Salvo de boquilla para afuera, ni a España ni a la Unión Europea parece preocuparles demasiado el drama de los refugiados. Así que nadie en su sano juicio le preguntará que está haciendo Estados Unidos para afrontar la crisis humanitaria que ha provocado su fallido intento para cambiar el mapa político del Magreb y de Oriente Próximo, desde las primaveras de antaño a los inviernos árabes de hoy.

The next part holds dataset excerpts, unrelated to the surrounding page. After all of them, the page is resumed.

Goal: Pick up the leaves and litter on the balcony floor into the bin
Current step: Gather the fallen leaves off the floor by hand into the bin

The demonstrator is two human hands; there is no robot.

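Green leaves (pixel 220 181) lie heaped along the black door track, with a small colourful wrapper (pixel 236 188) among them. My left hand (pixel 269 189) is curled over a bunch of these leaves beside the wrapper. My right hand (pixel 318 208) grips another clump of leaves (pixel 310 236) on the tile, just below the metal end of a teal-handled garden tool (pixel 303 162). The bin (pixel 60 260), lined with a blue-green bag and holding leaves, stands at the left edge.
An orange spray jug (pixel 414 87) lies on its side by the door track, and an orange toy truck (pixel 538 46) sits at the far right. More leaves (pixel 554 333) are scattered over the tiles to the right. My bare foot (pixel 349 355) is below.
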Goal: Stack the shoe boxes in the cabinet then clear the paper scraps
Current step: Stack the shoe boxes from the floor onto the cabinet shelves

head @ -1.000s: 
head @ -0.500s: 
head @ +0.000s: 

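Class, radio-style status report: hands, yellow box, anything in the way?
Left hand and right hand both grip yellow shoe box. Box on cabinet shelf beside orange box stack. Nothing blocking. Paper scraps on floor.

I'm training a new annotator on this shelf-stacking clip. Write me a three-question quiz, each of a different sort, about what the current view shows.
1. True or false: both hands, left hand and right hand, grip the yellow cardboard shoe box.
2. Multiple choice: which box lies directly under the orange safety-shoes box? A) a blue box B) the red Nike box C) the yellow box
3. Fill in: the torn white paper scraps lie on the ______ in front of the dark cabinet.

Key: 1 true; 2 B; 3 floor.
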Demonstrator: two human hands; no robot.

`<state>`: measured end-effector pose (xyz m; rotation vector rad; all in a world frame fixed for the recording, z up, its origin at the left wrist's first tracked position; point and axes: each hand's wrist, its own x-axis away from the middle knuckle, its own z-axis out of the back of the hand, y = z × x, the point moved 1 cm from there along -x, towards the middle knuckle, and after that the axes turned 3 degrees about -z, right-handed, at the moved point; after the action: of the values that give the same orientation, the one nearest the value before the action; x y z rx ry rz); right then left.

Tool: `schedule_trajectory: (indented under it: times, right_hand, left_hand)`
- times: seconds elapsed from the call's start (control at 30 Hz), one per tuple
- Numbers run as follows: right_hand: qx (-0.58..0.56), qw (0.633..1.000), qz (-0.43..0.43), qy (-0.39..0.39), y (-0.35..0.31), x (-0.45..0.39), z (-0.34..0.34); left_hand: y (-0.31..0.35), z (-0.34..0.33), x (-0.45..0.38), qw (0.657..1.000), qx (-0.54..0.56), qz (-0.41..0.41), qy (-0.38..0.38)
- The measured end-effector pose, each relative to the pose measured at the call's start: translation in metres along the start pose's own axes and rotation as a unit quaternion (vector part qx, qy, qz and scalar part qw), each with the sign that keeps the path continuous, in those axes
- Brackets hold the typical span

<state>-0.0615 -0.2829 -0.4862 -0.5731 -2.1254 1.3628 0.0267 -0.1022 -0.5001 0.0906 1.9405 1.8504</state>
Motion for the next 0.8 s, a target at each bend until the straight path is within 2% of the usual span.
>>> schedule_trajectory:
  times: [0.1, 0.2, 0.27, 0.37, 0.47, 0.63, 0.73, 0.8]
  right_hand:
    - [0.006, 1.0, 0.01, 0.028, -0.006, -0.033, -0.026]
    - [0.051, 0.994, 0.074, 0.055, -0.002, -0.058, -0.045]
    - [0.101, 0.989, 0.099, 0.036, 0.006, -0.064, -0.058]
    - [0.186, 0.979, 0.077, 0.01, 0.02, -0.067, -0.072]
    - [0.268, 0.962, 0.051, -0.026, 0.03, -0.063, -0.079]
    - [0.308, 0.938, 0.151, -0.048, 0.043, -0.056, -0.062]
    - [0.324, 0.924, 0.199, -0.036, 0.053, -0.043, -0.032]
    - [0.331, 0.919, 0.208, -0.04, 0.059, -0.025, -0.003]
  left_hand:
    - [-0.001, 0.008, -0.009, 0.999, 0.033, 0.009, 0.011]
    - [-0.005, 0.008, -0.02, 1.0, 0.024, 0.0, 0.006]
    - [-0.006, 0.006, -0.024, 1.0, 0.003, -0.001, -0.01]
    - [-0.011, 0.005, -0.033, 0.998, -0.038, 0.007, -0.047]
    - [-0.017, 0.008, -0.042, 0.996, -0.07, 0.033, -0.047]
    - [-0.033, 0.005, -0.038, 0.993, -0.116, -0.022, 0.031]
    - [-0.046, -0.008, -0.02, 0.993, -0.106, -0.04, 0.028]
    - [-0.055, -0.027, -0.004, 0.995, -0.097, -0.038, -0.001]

Los hispanotenientes de oficio, los americanados que olvidaron el Maine y prefieren recordar tan sólo a Orson Welles y a Ava Gardner, podrían pedirle al Pentágono que al menos pagara el IBI por la base de Rota, ya que es más suya que de nuestro ministerio de Defensa.

O que, por otra parte, nos dejaran votar en sus elecciones presidenciales. Claro que, visto lo visto, seguro que Barack Obama se niega, no fueramos a decantarnos mayoritariamente por Donald Trump. Podríamos rodar, como premio de consolación, una coproducción en la que los tullidos de "Tristana" se cruzaran con aquel Tom Cruise sobre silla de ruedas en "Nacido un cuatro de julio". Como nuestros patriotas.